Se tumbó de nuevo y cerró los ojos, esperando que se le pasara el dolor. Necesitaba poder pensar con claridad.

D
e pronto oyó ruido. Se abrió la trampilla del techo. Aparecieron un par de piernas y un hombre bajó hasta el búnker. Era Jens Hagman.

La miró fríamente y le acercó una botella de agua a la boca. Con su ayuda, bebió con ansiedad, a grandes tragos, sin atreverse a alzar la mirada. Cuando terminó de beber, se quedó sentada en silencio. No sabía qué hacer y prefirió aguardar. Ver qué hacía él.

Jens se sentó en el banco de enfrente. Había cerrado la trampilla y el habitáculo estaba de nuevo casi a oscuras. Emma podía oír su respiración en la oscuridad. Finalmente rompió el silencio.

—¿Qué piensas hacer?

—¡Cállate! No tienes derecho a hablar.

Dicho esto, se recostó contra la pared y cerró los ojos.

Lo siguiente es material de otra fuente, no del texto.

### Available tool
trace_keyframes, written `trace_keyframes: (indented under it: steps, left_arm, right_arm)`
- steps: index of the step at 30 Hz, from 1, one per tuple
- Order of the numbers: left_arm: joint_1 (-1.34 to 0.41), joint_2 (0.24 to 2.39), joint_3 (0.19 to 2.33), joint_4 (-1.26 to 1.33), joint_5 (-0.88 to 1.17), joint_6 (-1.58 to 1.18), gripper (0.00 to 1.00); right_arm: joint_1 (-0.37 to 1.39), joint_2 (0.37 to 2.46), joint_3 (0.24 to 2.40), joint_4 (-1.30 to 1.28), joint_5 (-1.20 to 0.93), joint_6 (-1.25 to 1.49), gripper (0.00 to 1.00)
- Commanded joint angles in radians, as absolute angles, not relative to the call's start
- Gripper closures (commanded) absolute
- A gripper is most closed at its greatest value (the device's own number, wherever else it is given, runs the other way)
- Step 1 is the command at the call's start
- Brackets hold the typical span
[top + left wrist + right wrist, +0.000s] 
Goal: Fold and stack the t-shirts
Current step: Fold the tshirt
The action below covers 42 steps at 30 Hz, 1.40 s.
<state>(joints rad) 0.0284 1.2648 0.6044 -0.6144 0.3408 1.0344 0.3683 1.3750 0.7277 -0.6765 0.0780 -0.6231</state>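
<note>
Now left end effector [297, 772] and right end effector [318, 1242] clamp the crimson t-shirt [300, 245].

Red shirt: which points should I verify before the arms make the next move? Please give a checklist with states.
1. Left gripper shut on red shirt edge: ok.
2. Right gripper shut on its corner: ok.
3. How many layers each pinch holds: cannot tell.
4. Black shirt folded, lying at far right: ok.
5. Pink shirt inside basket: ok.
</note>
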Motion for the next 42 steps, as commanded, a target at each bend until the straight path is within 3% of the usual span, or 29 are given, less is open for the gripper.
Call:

—Tengo que hacer pis —susurró Emma.

—Eso a mí me importa un huevo.

—Por favor. Que me lo hago encima.

De mala gana, se levantó y le desató las cuerdas. Tuvo que agacharse y orinar mientras él la contemplaba. Cuando terminó, la volvió a atar. La miró con expresión maligna, después subió la escalera y desapareció.

Las horas pasaban. Estaba tumbada de lado en el banco, a ratos dormida y a ratos despierta. Los sueños se mezclaban con los pensamientos. No podía distinguir unos de otros. A ratos se cernía sobre ella una pesada losa de apatía. Estaba en sus manos. No podía hacer nada. Podría tumbarse y morir allí. Terminar sus días en un búnker en la isla de Farö. Entonces centelleaban como cristales los recuerdos de sus hijos, Sara y Filip. La última vez que se vieron fue en casa del hermano de Olle, en Burgsvik. La imagen de los niños diciéndole adiós con la mano, cuando se iba en el coche. ¿Iba a ser la última vez que se vieran?